Sunday, February 22, 2004
Beings we ought not to torture
This weekend was the very awesome 8th Annual Brown Philosophy Graduate Conference. We heard a lot of great speakers, engaged in a lot of great conversation, and consumed a lot of greatly socially-stimulating consumables. It was pretty easily the most positive experience I've had in grad school thus far.
Benjamin Whiting's paper, "Epistemic Rephrasal and the Hard Problem of Consciousness", made me recognize an interesting intuition in myself. Now, I will share it with you. Ben defended a pretty attractive hybrid theory of consciousness under which phenomenal states are identified with physical (brain) states, and psychological states are defined functionally. One example we discussed was pain -- there are two senses of "pain", which, according to Ben, we often conflate in ordinary English. (This isn't a big deal, because they always coincide in humans.) The two pains:
Phenomenal pain: What it feels like to be in pain.
Psychological pain: A disposition to say "ouch", writhe in agony, avoid the stimulus, etc.
Ben's suggestion was that the psychological version of pain is the fundamental one (just as molecular motion is the 'real' heat, not the sensation). To (partially) motivate this, he introduced a Martian thought experiment: suppose there are Martians whose physical constitutions are very different than ours. Nevertheless, when we poke a Martian with a cattle prod, it screams, writhes, etc. The Martian certainly doesn't have a brain state corresponding to our 'pain' states, because he doesn't have a brain anything like ours, but we do want to say that he's in pain, and that it'd be morally wrong to torture him.
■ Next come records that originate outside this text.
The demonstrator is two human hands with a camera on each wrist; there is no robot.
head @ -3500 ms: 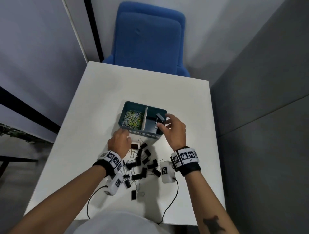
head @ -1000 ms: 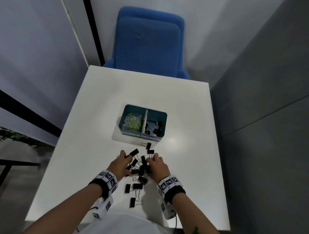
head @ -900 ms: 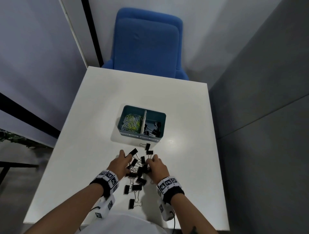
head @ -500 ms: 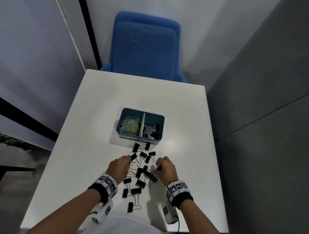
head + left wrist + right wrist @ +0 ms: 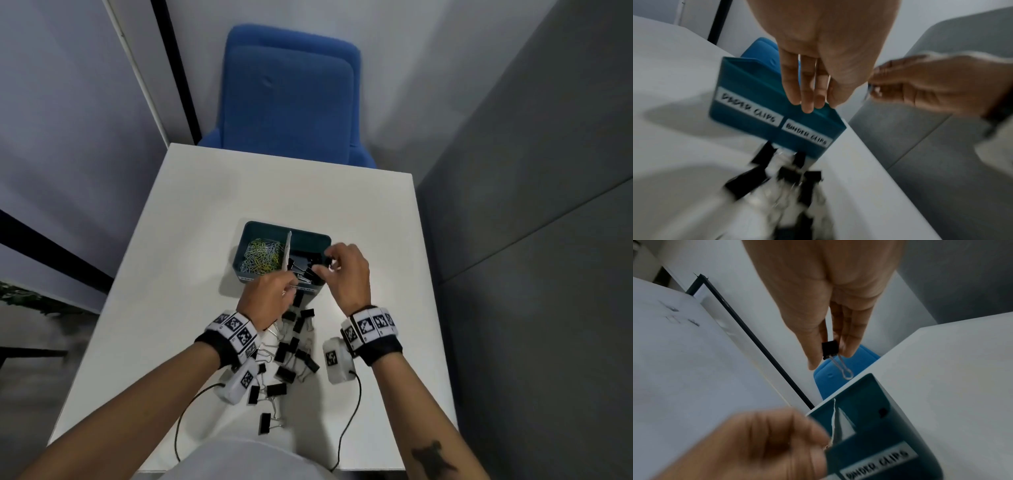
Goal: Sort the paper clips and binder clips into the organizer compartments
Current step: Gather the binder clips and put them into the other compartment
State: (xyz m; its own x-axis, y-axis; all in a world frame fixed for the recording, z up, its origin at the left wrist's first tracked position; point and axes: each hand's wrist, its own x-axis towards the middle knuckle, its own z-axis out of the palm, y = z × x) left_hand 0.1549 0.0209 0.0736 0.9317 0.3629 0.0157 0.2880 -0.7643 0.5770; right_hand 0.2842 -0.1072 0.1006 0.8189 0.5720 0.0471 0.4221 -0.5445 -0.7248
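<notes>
Binder clips, small, black and wire-handled (image 5: 291, 346), are scattered on the white table (image 5: 191, 205) between the two wrists, from just in front of the teal plastic two-compartment organizer (image 5: 254, 229) down toward the near edge. One such black binder clip (image 5: 830, 349) is pinched between the thumb and fingers of the right hand (image 5: 347, 274), its wire handle hanging downward; it is held above the organizer's right compartment, which is labelled "BINDER CLIPS" and is seen to hold further black clips. The left compartment is filled with coloured paper clips (image 5: 262, 253), mostly yellow, green and white, and is separated from the right one by a thin white divider (image 5: 287, 251). The left hand (image 5: 269, 296) is positioned at the organizer's front wall; its fingers are extended downward in the left wrist view, and something thin may be held at their tips, though motion blur prevents this from being told. A blue upholstered chair (image 5: 287, 96) stands beyond the table's far edge
</notes>
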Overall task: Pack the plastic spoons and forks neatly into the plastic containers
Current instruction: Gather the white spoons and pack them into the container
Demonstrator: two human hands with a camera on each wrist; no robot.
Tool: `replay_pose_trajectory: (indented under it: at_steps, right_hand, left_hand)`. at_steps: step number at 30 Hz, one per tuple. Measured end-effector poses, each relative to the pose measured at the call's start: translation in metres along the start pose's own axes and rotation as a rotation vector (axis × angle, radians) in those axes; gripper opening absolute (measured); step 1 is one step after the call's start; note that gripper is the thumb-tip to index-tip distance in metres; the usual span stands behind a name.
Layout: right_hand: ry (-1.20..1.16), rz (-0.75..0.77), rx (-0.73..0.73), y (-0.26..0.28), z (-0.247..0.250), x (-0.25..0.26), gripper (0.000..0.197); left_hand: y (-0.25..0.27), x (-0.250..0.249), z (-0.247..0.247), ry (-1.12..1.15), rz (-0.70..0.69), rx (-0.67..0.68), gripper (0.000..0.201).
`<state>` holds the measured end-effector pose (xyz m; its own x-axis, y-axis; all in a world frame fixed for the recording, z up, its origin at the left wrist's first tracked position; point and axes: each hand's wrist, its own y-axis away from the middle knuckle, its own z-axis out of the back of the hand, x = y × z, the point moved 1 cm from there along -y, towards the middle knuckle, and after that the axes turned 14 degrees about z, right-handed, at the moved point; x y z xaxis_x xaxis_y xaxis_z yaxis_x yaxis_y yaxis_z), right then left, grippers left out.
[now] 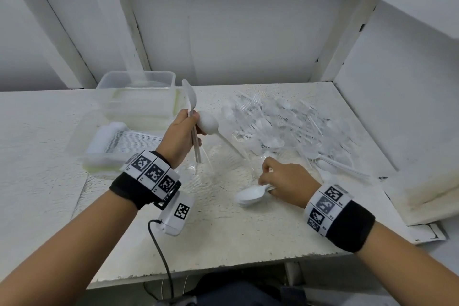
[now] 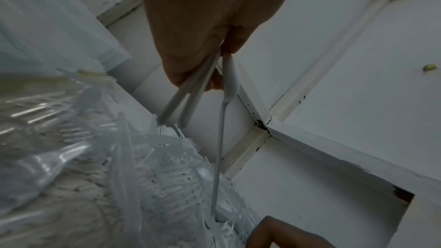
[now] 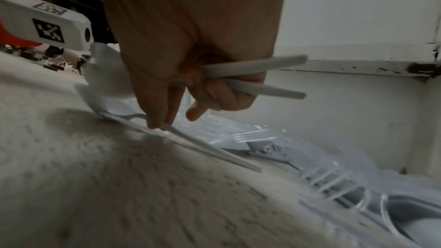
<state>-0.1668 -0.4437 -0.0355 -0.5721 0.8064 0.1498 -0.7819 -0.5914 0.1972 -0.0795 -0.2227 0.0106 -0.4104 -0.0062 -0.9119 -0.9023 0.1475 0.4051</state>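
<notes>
I have the left hand raised above the white speckled tabletop, its fingers clamped on a small bunch of white plastic spoons; one more spoon hangs from that grip by its bowl, handle pointing down toward the pile. The right hand sits low on the tabletop, curled round two more white spoon handles, while its fingertips press on a further spoon lying flat.

These pieces look feather-light, thin and smooth, so I judge they will slide against one another and fan out unless pinched at the handle necks, bowls nested. They flex a little and could snap if squeezed hard.

The loose heap of clear and white plastic forks and spoons lies far right; the clear rectangular plastic containers stand far left, one already holding a neat row of spoons.

Clear cutlery blurs into glare, so I cannot count pieces. How many spoons each hand holds is partly hidden by the palms.
</notes>
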Motion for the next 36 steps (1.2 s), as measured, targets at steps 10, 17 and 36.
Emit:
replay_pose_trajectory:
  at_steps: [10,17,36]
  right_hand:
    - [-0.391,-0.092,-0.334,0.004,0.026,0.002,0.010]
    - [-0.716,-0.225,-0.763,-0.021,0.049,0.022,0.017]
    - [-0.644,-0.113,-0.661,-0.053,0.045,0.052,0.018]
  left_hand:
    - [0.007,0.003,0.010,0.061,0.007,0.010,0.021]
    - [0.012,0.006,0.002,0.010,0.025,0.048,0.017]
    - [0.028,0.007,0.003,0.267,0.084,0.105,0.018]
But once we start talking about thought experiments and different kinds of beings and pains, I think about Hilary Putnam's Super-Spartans. I wondered how the intuitions would go in the other direction: imagine beings that are physically very like us, but who train themselves to never display the outward signs of pain. When we poke them with cattle prods, C-fiber firings in their brains occur, just like they do in our brains when we're in pain. But the Super-Spartans just sit calmly -- they never say "ouch", never writhe, etc. I still have a pretty strong intuition that these people feel pain when I poke them with a cattle prod, and that it's morally wrong to do so in just the same way it's wrong to torture the Martians.
I'm not sure what this means. It's possible that I'm just associating psychological pain with phenomenological (physicalist) pain very tightly, and ought not to. But if my moral intuitions here are correct, then I think it suggests that pain, the concept (at least with respect to morality) is conceptually tied both to behavioral dispositions and to brain states. I admit, that's a weird consequence... I'm not sure how to sort all this out. I think I'll start with a blog post in which I lay out the issue.